* **Exercise details**: Each line from the material with the word "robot" in it must be copied.

* **Exercise input**:
= = = = = = =

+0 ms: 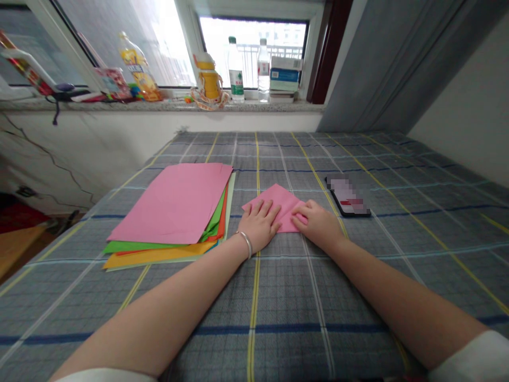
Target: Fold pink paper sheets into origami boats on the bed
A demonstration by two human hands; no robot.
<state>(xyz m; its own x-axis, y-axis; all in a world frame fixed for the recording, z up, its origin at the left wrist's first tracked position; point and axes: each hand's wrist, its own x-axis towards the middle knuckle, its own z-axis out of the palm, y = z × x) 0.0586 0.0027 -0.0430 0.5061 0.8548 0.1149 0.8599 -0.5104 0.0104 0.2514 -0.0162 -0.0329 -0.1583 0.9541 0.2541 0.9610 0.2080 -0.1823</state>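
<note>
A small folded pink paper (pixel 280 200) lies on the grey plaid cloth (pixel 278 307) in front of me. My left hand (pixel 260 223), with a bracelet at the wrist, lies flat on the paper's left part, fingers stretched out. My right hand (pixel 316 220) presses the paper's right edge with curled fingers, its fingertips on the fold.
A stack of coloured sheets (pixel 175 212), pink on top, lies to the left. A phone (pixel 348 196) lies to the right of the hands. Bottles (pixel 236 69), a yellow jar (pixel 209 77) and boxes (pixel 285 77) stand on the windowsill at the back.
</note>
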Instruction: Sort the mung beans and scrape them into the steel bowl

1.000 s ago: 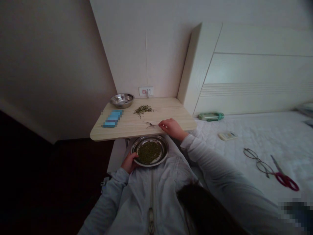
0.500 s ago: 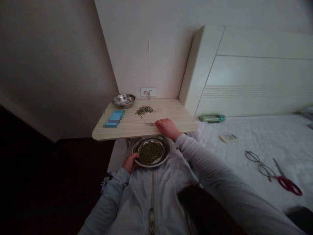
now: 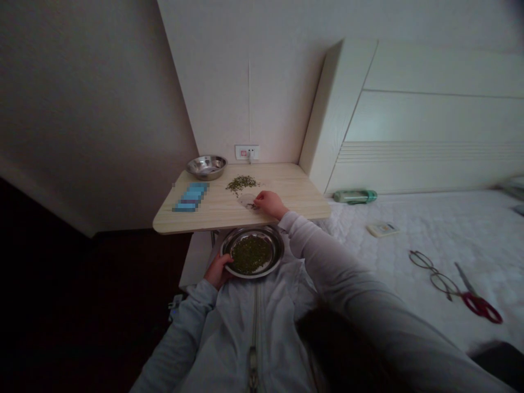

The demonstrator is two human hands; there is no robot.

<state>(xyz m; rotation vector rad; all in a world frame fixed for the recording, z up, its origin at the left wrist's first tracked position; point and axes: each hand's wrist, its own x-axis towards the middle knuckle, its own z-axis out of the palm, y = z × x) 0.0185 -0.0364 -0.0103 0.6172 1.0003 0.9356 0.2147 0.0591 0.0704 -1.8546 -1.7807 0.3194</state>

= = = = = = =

* **Reply**:
A demonstration by two human hands; no robot.
The demonstrator is two human hands; there is no robot.

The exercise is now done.